Lo scatenamento del male, benedetto nei fatti anche dalla “nuova religione”, ha d’altronde una funzione positiva: mostra inequivocabilmente la bruttezza del peccato e dei suoi effetti; svela l’orrendo volto di chi ne è all’origine sul piano preternaturale; impone alla coscienza la gravità delle responsabilità umane – almeno a quella di chi accetta di vedere la realtà così com’è ed è pronto a prendere posizione rispetto a ciò che vede. Chi potrà dire tutto questo per smascherare il diabolico inganno? «Se tu in questo momento taci, aiuto e liberazione sorgeranno per i Giudei da un altro luogo» (Est 4,14). Le parole rivolte alla regina Ester in un momento di minaccia esiziale per la sua gente si rivelano sorprendentemente attuali: quando chi dovrebbe parlare e agire per salvare il suo Popolo si astiene dal farlo, Dio fa sorgere qualcun altro da dove meno ce lo si aspetterebbe.

Si può storcere il naso davanti ad un ex-agente del K.G.B. che, diventato un mezzo dittatore, non va tanto per il sottile quando vuole ottenere qualcosa: di fatto è l’unico capo di Stato che, senza la minima remora, abbia attaccato frontalmente l’omosessualismo ovunque imposto, coi ricatti e col denaro, da superpotenze e organismi internazionali, difendendone efficacemente il proprio popolo. Si potrà certo discutere sui metodi, ma è l’unico che si stia opponendo all’avanzata della massoneria euro-americana nell’Europa orientale. Di tutto si potranno accusare i Russi, fuorché di essere ipocriti: quando vogliono dire qualcosa, non hanno peli sulla lingua e se ne infischiano della diplomazia… indizio di carattere forte e di attributi virili. Non per niente, nella loro storia, hanno respinto i Mongoli, Napoleone e Hitler, sono sopravvissuti a Lenin e Stalin – il che è tutto dire.

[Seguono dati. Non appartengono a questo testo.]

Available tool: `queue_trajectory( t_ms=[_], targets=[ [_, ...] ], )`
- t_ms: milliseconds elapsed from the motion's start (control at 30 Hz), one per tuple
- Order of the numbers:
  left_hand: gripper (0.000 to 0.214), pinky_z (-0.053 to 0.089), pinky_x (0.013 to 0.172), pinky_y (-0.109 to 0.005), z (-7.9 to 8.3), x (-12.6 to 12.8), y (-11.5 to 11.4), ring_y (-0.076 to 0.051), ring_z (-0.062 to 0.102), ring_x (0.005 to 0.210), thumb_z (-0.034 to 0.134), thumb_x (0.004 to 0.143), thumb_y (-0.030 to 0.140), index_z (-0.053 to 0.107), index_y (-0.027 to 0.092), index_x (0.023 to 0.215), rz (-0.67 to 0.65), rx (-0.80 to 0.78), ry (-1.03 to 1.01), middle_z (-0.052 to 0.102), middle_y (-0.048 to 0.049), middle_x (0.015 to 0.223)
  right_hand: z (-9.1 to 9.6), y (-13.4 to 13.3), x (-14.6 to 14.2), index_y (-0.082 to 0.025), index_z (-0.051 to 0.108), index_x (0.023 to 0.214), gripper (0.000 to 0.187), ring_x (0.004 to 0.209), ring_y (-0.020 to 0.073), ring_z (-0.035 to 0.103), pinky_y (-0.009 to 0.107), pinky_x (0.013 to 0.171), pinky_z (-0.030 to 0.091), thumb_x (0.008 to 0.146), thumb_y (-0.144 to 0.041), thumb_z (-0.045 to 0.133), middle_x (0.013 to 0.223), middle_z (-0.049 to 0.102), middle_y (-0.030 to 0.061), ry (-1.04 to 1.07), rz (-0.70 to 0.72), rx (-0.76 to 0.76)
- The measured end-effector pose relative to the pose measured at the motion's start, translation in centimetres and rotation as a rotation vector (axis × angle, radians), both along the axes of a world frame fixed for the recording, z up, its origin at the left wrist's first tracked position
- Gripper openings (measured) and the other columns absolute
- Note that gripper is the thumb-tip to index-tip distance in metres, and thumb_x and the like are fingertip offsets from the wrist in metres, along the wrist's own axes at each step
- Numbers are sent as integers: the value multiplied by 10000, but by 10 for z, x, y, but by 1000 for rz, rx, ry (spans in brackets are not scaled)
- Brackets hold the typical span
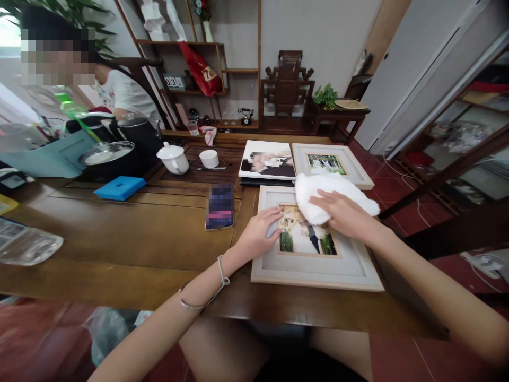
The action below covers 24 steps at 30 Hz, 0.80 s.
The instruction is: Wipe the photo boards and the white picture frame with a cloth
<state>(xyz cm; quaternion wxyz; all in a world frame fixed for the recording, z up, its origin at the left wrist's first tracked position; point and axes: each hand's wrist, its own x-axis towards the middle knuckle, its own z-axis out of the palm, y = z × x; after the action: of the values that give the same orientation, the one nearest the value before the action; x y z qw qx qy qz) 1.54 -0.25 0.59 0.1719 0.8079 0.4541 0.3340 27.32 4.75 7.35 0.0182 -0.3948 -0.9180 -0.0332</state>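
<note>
A light wooden picture frame [274, 268] with a wide pale mat and a small photo lies face up on the table before me. My left hand [262, 231] rests flat on its left side, fingers stretched out to the photo's upper left corner. On the frame's upper right part, my right hand [342, 212] holds a fluffy white cloth [314, 193], thumb and fingers over it. The cloth covers the photo's upper right corner and overlaps the edge of a second picture frame [360, 167] behind. Left of that one lies a stacked photo panel [264, 148].
On the wooden table [159, 249] lie a phone [220, 207] and a blue box [120, 188]. Farther back stand a white lidded cup [173, 159], a small white bowl [209, 158] and a glass-lidded pot [107, 156]. Another person [131, 90] sits at the far left.
</note>
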Motion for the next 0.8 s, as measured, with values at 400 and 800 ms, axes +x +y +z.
queue_trajectory(
  t_ms=[400,800],
  targets=[
    [278,502,1034,-417,11,1,-8,-229,637,1189,342,1016,278,594,193,1093,67,-114,-244,677,-113,1264,-6,-121,-73,35,434,1425,719,1406,436,337,555,1133,344,711,-24,492,1482,456,259,-22,155,-114],
    [282,434,1121,-450,12,2,-7,-237,589,1265,372,999,253,632,191,1087,34,-65,-179,686,-104,1248,4,-117,50,-182,536,1392,781,1287,323,544,479,985,525,654,36,408,1340,636,116,-13,-118,-18]
  ],
)
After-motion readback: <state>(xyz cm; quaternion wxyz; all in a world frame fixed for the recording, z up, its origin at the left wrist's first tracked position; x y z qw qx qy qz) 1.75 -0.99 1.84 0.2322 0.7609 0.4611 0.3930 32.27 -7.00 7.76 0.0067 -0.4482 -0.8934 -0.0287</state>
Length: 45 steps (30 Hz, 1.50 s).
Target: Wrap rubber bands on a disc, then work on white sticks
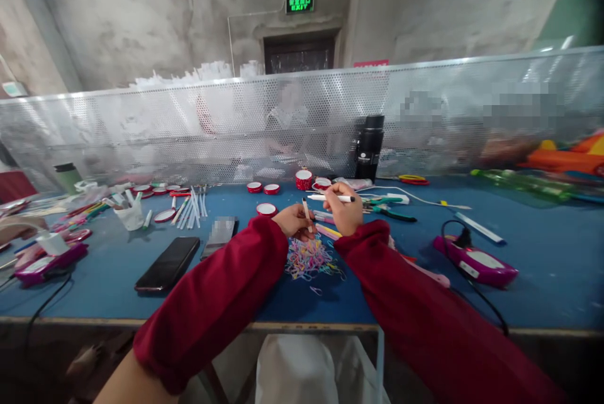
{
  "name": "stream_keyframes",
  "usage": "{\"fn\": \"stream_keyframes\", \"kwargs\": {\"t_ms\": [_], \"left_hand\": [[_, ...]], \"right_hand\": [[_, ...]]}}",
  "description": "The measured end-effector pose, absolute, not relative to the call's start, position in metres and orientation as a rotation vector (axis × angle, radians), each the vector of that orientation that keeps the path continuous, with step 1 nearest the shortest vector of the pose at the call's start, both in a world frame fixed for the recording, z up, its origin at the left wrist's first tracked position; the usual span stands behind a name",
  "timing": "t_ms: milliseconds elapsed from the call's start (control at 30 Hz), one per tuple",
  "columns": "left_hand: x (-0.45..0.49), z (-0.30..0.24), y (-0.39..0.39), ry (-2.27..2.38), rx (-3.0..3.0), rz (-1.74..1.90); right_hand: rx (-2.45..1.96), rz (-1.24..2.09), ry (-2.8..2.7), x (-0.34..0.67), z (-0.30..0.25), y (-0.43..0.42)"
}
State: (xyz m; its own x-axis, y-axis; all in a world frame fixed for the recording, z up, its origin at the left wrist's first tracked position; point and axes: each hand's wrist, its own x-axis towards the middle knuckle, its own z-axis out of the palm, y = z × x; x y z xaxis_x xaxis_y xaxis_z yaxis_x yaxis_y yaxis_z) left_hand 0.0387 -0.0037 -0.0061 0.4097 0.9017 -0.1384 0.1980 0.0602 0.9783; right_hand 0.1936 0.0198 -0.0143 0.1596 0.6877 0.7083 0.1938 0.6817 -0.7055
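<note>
My right hand [346, 207] is closed around a slim white pen [318, 197] with a black end, held nearly level above the table. Close by on its left, my left hand [293, 221] pinches a short pale stick with a dark tip [307, 212], held roughly upright; its exact kind is too small to tell. Under both hands lies a loose pile of thin pastel loops [309, 259], like small elastic bands or cords. One single loop [316, 291] rests apart from it, toward the table's front edge. Pink and yellow pens [328, 231] lie partly hidden beneath my right hand.
On the blue table [236, 297], a black phone [167, 264] lies left. Red-rimmed round tins [267, 209], a black bottle [369, 147] and green-handled pliers [391, 212] stand or lie behind. A purple power strip [476, 260] with a cord sits right; a perforated metal screen [165, 140] closes the back.
</note>
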Motion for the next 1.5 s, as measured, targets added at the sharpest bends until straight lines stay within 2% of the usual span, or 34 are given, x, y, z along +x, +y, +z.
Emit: {"fn": "stream_keyframes", "kwargs": {"t_ms": [1500], "left_hand": [[0.035,-0.016,0.007,0.977,1.405,0.729]], "right_hand": [[-0.829,0.434,-1.413,0.193,-0.019,0.022]]}}
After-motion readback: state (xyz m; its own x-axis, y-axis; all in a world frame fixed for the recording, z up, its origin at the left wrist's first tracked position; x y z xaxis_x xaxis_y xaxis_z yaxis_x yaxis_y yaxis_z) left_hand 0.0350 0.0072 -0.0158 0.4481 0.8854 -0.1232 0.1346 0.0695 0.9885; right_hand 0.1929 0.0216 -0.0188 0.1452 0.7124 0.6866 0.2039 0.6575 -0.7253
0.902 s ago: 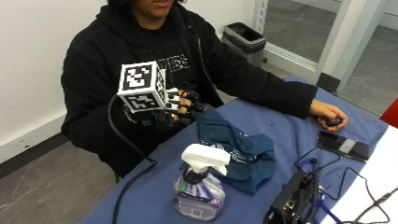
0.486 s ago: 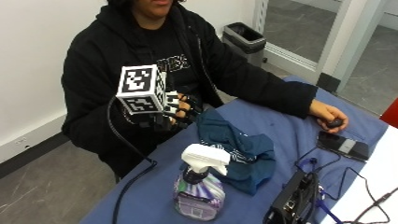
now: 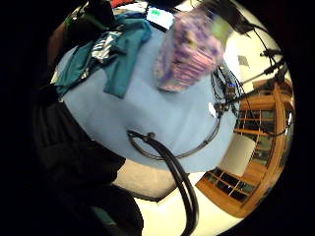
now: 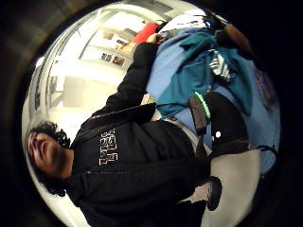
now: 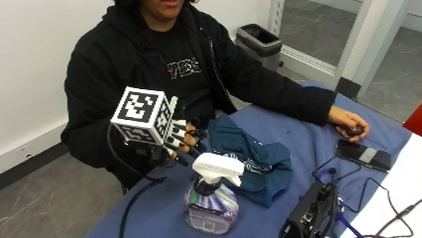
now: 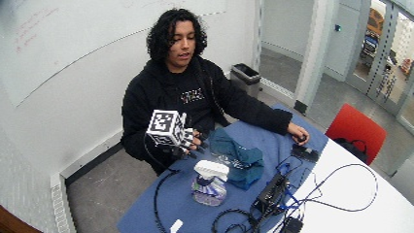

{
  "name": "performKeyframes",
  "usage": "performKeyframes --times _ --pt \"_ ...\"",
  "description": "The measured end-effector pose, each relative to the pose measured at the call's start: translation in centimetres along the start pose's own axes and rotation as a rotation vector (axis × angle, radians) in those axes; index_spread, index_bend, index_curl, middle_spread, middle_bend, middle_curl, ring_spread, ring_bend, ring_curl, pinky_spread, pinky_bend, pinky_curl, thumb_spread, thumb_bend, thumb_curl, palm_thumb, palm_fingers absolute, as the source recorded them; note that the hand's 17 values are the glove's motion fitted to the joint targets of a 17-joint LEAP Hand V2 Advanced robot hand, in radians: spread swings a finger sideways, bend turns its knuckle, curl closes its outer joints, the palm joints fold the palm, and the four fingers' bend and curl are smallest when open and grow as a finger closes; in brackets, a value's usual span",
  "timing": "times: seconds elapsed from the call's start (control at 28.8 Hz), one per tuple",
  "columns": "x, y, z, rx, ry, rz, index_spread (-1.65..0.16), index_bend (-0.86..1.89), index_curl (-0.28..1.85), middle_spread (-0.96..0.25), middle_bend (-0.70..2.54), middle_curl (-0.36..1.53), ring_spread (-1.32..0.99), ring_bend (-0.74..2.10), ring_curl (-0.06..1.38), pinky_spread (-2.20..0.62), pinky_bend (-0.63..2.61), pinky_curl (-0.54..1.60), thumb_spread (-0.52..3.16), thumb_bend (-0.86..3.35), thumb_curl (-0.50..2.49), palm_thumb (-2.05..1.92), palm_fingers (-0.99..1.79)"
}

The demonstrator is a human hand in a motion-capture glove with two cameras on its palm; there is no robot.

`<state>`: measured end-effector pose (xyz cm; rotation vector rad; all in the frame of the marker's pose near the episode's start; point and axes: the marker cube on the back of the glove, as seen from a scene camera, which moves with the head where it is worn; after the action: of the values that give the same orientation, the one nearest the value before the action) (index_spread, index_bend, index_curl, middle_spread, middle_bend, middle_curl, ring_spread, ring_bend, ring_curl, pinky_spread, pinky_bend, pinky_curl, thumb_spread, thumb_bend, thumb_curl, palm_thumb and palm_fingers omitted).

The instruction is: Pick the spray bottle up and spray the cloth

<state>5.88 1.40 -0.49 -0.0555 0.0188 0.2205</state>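
A clear spray bottle (image 5: 212, 203) with purple liquid and a white trigger head stands upright on the blue-covered table (image 5: 296, 134) near its front end. It also shows in the little finger side palm view, spray bottle (image 3: 189, 49). Just beyond it lies a crumpled teal cloth (image 5: 254, 158), cloth (image 3: 106, 49), cloth (image 4: 199, 71). My gloved right hand (image 5: 181, 141) hovers over the table's edge, a little above and beside the bottle's head, touching neither bottle nor cloth. Its fingers are spread and hold nothing.
The person's bare left hand (image 5: 349, 124) rests on a small black object at the table's far side, beside a phone (image 5: 364, 154). A black box (image 5: 308, 214) with cables stands right of the bottle. A grey bin (image 5: 259, 39) stands on the floor behind.
My right hand has come down and a little closer to the bottle. Bottle, cloth and left hand have not moved.
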Motion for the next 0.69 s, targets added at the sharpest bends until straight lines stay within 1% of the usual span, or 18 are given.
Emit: performKeyframes --times 0.17,0.31,0.45,0.59,0.69 --pt "3.3 0.6 -1.5 0.024 0.016 0.160 -0.32 0.13 0.26 -0.03 0.29 0.30 -0.06 0.39 0.27 0.21 0.22 0.26 1.20 0.29 0.25 0.65 0.70" --pt "5.9 0.6 -3.6 0.099 0.030 0.264 -0.31 0.11 0.25 -0.03 0.30 0.32 -0.07 0.42 0.29 0.20 0.21 0.27 1.22 0.27 0.26 0.66 0.75" --pt "8.5 -0.1 -5.2 0.178 -0.033 0.344 -0.29 0.10 0.25 -0.03 0.30 0.33 -0.08 0.45 0.31 0.17 0.23 0.28 1.23 0.25 0.27 0.68 0.81" --pt "11.0 -1.7 -6.3 0.277 -0.163 0.382 -0.28 0.09 0.24 -0.02 0.31 0.35 -0.09 0.47 0.33 0.14 0.24 0.29 1.21 0.22 0.28 0.68 0.85" --pt "12.1 -3.3 -6.5 0.350 -0.286 0.348 -0.27 0.09 0.24 -0.02 0.31 0.36 -0.09 0.48 0.34 0.13 0.23 0.30 1.18 0.18 0.28 0.67 0.85"
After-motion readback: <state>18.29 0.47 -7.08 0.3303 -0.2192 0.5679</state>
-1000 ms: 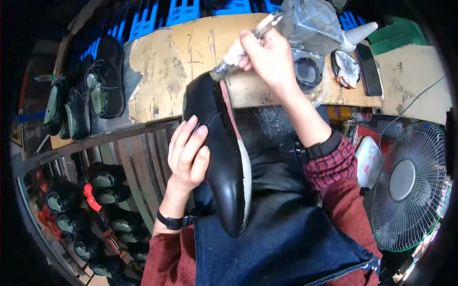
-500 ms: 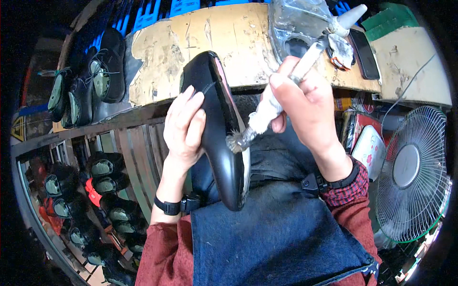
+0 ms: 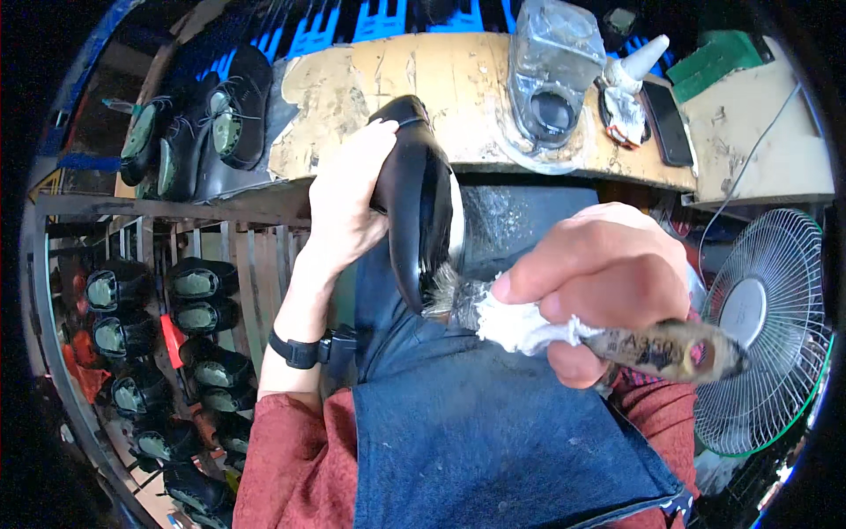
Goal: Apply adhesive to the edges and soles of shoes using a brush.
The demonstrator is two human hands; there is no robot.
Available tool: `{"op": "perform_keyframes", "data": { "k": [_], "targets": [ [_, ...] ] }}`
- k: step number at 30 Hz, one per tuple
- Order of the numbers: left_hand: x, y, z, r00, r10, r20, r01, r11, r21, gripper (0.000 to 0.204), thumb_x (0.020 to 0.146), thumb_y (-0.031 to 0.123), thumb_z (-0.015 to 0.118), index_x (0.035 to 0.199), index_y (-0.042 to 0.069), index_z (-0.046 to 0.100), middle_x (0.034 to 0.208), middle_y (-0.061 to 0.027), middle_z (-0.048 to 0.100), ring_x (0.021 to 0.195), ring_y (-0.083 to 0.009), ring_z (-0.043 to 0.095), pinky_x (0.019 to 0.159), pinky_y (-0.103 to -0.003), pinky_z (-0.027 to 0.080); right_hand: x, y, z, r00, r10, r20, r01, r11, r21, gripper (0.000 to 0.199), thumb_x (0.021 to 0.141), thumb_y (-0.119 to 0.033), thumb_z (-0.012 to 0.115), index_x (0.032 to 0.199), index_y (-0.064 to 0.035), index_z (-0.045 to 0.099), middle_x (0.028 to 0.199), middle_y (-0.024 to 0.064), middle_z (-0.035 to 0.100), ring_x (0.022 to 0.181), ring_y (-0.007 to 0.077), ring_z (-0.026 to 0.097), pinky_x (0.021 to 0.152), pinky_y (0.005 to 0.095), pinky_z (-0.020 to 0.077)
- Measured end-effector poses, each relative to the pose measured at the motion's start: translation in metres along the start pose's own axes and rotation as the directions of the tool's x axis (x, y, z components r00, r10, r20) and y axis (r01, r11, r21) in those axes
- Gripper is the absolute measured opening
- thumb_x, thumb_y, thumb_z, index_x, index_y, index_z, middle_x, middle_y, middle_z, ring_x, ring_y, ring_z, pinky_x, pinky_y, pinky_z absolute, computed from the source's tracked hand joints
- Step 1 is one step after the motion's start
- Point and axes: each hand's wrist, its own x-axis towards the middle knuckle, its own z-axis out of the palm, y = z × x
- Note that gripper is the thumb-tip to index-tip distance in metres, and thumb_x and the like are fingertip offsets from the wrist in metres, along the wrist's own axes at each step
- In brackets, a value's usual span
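Observation:
A black shoe upper is held in my left hand, whose fingers wrap round its heel end. It tilts with the toe toward me, its lower side turned to the right; a pale strip runs along that edge. My right hand grips a brush with a brown handle and white wrapping round its middle. The brush's frayed bristles touch the lower edge of the shoe near the toe. A glossy dark band shows along that side of the shoe.
On the wooden bench ahead stand a clear plastic container, a white-nozzled bottle and a phone. Finished-looking laced shoes sit at left. A rack of black shoes is lower left; a fan stands right.
My right hand has brought the brush nearer me and swung its handle down to the right; the bristles moved toward the toe. My left hand has shifted up to the heel, turning the shoe.

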Motion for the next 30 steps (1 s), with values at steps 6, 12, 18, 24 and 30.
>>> {"op": "perform_keyframes", "data": {
  "k": [6, 12, 18, 24, 30],
  "targets": [
    [0.039, 0.007, -0.047, 0.92, -0.152, 0.361, 0.235, 0.951, -0.199, 0.077, 0.059, 0.024, 0.084, 0.126, 0.002, 0.051, 0.119, -0.019, 0.06, 0.11, -0.0345, 0.059, 0.093, -0.039, 0.047, 0.022, -0.008, -0.021, 0.956, 0.288, 0.045, -0.27, 0.932, -0.244, 0.017, 0.073, -0.014, 0.066, 0.071, -0.0049, 0.052, 0.068, 0.0125, 0.064, 0.058, 0.0196, 0.062, 0.054, 0.0289, 0.0502],
    [0.036, 0.024, -0.058, 0.709, -0.131, 0.693, 0.496, 0.791, -0.358, 0.093, 0.051, 0.029, 0.09, 0.128, 0.002, 0.046, 0.115, -0.017, 0.061, 0.109, -0.0294, 0.059, 0.095, -0.037, 0.045, 0.033, 0.02, -0.028, 0.793, 0.411, -0.45, -0.345, 0.911, 0.224, 0.017, 0.094, -0.019, 0.046, 0.086, -0.0044, 0.045, 0.075, 0.0141, 0.062, 0.062, 0.0156, 0.059, 0.057, 0.0277, 0.05],
    [0.024, 0.015, -0.044, 0.649, -0.133, 0.749, 0.546, 0.767, -0.338, 0.092, 0.05, 0.026, 0.091, 0.126, 0.0, 0.046, 0.113, -0.0162, 0.061, 0.106, -0.0279, 0.06, 0.092, -0.037, 0.046, 0.047, 0.052, -0.026, 0.853, 0.347, -0.389, -0.327, 0.938, 0.119, 0.014, 0.098, -0.016, 0.045, 0.091, -0.0032, 0.048, 0.083, 0.0145, 0.065, 0.063, 0.0115, 0.059, 0.055, 0.023, 0.0474],
    [0.025, -0.005, -0.031, 0.647, -0.121, 0.752, 0.652, 0.6, -0.464, 0.082, 0.051, 0.018, 0.091, 0.12, -0.001, 0.051, 0.11, -0.0108, 0.063, 0.104, -0.0189, 0.058, 0.094, -0.032, 0.043, 0.03, 0.063, -0.023, 0.91, 0.273, -0.312, -0.287, 0.958, 0.002, 0.016, 0.092, -0.018, 0.053, 0.087, -0.0039, 0.046, 0.08, 0.0167, 0.065, 0.065, 0.0147, 0.061, 0.059, 0.0273, 0.0501],
    [0.013, -0.028, -0.011, 0.547, -0.127, 0.827, 0.837, 0.06, -0.544, 0.077, 0.054, 0.009, 0.082, 0.123, -0.004, 0.05, 0.112, -0.0074, 0.062, 0.104, -0.0145, 0.055, 0.095, -0.028, 0.04, -0.016, 0.074, -0.003, 0.886, 0.347, -0.309, -0.26, 0.921, 0.29, 0.018, 0.084, -0.001, 0.063, 0.096, 0.0, 0.049, 0.086, 0.0133, 0.065, 0.075, 0.0155, 0.063, 0.066, 0.0272, 0.0508]
  ]
}}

La Madonna non ha forse chiesto di consacrarle proprio la Russia? Come sempre, vedeva lontano. Secondo il messaggio affidato ai tre pastorelli di Fatima, la sua conversione avrebbe portato pace al mondo intero. Forse non soltanto la conversione dal comunismo (nel quale pochi, in fin dei conti, possono aver veramente creduto, nei Paesi del socialismo reale), ma anche – ciò che, fra l’altro, permetterebbe di rendere finalmente giustizia ai greco-cattolici ucraini – il suo ritorno all’unità cattolica dell’unica Chiesa di Cristo. Ma sotto quale capo visibile, dato che al momento non ce n’è uno valido, in senso canonico e teologico? Preghiamo perché la Madre di Dio, già vincitrice a Lepanto, Vienna e Mosca, ce ne doni uno che non sia inflitto o tollerato da suo Figlio, bensì donato.